Give the data again exactly, stopping after the "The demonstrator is" line.

Segment Open

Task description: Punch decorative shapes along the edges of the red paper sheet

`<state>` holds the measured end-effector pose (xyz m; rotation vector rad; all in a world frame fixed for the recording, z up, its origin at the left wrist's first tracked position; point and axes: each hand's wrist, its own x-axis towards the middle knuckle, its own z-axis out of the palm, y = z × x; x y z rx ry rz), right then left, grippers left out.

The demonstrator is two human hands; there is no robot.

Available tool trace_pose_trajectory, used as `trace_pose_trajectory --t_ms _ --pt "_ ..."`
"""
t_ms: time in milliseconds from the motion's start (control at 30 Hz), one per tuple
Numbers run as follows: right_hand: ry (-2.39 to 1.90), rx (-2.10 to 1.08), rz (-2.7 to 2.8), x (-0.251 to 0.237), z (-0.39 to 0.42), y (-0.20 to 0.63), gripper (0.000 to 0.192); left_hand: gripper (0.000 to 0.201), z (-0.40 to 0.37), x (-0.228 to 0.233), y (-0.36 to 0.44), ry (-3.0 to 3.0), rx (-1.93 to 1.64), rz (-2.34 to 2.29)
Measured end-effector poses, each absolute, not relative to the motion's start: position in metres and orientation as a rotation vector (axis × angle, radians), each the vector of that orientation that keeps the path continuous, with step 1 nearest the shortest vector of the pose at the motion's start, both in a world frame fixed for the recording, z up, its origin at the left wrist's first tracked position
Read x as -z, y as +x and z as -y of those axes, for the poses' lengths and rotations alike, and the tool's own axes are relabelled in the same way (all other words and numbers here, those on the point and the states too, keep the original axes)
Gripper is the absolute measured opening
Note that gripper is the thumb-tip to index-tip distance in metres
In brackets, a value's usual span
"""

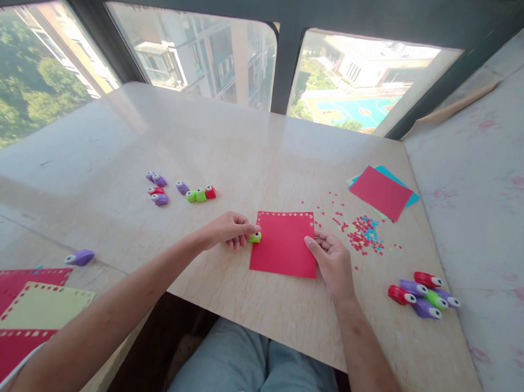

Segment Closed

## Solution to this task:
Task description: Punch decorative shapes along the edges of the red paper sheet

`<state>` holds the measured end-effector pose (xyz m; rotation vector rad; all in a world frame fixed for the recording, z up, its origin at the left wrist's first tracked position; point and axes: each hand's wrist, its own x-axis towards the middle knuckle, its own z-axis out of the palm, y = z × x; x y z rx ry rz), right then left, grippers left out.

The demonstrator is two human hands; there is no robot.

The requested output has now been given in full.